The true content of the lecture was betrayed in a typically waspish aside. Departing from his text, Mandelson said that ministers should "think in terms of outcomes, not in terms of the dividing lines between departments". This included "Her Majesty's Treasury taking the long-term view, even longer than it does at the moment. Even sometimes saying yes."
He was confirming, in effect, the reports that he was arguing with Alistair Darling about the terms of any government rescue of Jaguar Land Rover. That confirmation alone should refute the thesis that the Labour Party is united in its response to the economic crisis, except that it is possible to argue that Darling is an exception to that unity by virtue of the Treasury's historic role as the frustrator of socialism. Or it could mean that there was a difference of opinion between Cabinet ministers last week, in which Darling meant what Mandelson said about the Government not picking winners and Mandelson did not. We will have to wait for the Government's decision to be announced to find out how much of an ugly compromise it is between "propping up failed companies" – or, in this case, propping up the loss-making subsidiary of a successful one – and not doing so.
Mandelson's side of the argument may have been strengthened by the White House announcement on Friday of a $17bn bailout for US car makers. But that doesn't make it right.

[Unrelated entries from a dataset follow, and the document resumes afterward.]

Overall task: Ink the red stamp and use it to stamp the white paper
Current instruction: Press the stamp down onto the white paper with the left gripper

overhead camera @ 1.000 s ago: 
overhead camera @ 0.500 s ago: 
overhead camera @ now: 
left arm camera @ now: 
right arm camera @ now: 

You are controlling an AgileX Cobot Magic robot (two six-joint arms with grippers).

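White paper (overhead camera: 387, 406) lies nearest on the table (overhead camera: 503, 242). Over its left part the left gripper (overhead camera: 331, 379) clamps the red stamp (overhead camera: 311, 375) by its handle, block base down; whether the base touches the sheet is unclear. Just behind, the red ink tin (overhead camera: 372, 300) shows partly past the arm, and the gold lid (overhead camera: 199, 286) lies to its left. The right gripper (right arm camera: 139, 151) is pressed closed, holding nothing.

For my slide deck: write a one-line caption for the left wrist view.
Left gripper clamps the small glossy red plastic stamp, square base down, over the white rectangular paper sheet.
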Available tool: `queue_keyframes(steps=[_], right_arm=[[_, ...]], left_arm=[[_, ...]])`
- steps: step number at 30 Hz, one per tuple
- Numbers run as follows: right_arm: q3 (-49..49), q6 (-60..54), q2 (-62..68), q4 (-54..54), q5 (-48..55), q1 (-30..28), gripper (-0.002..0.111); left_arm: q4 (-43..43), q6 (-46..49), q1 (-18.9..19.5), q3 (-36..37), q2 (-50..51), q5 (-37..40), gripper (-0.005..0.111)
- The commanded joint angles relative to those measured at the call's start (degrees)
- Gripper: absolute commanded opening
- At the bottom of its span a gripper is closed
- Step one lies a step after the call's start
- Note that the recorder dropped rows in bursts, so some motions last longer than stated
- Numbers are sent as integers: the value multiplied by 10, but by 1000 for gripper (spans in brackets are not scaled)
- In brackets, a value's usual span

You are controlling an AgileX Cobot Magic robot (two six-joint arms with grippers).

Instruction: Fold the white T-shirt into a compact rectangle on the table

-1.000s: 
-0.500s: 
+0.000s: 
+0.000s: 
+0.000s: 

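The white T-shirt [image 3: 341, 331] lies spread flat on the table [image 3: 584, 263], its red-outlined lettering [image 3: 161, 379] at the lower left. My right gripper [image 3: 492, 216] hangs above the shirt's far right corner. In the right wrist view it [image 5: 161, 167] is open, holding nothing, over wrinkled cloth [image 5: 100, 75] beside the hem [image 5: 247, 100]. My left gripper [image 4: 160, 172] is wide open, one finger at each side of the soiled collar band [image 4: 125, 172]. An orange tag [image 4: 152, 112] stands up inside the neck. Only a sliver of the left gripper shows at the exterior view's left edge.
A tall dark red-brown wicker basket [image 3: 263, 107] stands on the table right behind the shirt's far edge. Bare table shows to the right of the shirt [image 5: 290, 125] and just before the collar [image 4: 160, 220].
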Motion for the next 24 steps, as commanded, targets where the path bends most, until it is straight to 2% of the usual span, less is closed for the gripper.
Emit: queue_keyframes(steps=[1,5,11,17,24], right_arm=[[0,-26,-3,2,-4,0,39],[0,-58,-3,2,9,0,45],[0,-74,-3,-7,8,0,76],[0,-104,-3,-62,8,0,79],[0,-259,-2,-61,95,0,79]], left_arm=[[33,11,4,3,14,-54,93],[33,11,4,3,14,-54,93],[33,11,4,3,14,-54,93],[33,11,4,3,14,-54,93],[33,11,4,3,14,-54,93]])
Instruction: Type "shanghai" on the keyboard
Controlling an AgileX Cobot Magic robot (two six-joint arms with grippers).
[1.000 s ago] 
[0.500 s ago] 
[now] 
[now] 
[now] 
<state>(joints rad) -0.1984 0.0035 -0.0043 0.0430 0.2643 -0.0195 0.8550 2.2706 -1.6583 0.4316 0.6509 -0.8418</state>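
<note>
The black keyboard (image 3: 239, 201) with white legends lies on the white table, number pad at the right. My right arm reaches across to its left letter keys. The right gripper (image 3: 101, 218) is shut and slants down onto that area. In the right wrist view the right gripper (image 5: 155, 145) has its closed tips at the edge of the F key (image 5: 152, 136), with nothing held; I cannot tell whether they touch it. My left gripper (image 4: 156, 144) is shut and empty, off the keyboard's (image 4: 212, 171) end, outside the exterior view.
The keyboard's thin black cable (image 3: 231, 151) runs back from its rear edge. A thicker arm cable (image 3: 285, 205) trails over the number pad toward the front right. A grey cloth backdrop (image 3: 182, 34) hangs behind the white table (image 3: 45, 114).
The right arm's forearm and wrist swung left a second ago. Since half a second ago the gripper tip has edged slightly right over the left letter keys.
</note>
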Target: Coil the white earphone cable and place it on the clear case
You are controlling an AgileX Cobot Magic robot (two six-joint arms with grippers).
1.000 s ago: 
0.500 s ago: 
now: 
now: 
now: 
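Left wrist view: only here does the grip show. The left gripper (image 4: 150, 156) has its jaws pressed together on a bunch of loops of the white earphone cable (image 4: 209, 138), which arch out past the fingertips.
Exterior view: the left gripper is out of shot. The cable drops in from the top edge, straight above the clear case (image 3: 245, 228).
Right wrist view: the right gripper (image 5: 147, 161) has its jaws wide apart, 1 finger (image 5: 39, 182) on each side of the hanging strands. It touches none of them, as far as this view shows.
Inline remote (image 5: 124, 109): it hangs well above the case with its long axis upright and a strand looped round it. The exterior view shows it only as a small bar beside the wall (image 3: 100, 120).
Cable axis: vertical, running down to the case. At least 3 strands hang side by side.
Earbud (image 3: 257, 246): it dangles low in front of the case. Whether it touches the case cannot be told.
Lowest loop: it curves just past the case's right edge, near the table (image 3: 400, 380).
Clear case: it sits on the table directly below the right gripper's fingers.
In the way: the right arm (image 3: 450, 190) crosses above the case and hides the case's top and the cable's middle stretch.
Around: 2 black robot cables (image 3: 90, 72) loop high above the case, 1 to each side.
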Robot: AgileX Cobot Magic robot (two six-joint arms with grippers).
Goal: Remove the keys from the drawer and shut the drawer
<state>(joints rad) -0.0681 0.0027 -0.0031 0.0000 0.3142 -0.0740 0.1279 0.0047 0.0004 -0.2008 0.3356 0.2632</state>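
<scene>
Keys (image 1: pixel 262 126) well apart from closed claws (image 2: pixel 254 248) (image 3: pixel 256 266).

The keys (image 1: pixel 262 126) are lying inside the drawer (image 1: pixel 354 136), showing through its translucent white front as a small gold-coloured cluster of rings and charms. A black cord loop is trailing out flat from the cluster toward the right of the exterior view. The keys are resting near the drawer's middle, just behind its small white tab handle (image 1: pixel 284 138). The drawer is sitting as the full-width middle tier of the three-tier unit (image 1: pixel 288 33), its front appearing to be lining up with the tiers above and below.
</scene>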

Why should we bail out an Indian company, Tata, because it cannot sell enough Jaguars, when we won't bail out whichever private equity fund ended up with Woolworths when the music stopped, because it couldn't sell enough tat? The worst of old 1960s and 1970s reasons, one suspects. Because making cars is a "strategic industry", and not making them, as the Society of Motor Manufacturers and Traders put it, "is a national emergency requiring urgent action".
We do not, as I say, know how far Mandelson has sold the pass to the most ancient of vote-losing instincts of the Labour Party, until he announces what he means by not having an "open cheque book". It is suggested that it would be all right for the taxpayer to underwrite loans to Jaguar Land Rover, because the banks won't lend. But that won't be all right. State guarantees for banks, which Brown has given as part of saving the world, have started to defrost the frozen credit market. To leapfrog that process by deciding to guarantee loans to individual companies is to go too far. If banks don't think it clever to lend to car makers, who is Mandelson to say that they are wrong?
It is one thing to work "with other countries to save the world's banking system", which is what Brown meant by saving the world. And it is another to borrow money to cut VAT to pump cash into the economy. But it is quite a different thing to decide that a specific firm is more important for employment or the national interest than any other, so that it deserves taxpayers' money and others do not. That is the road to ruin, whether you call it "new industrial activism" or smokestack Labour.
Voters support surgery for the world banking system and tend to back the "save jobs now, pay later" tax cut, to David Cameron's temporary embarrassment. But bailing out loss-making companies? The idea that all forms of state intervention are part of an ideological whole that is popular is a delusion that would be worse than a mistake; it could make sure that Labour lost the next election.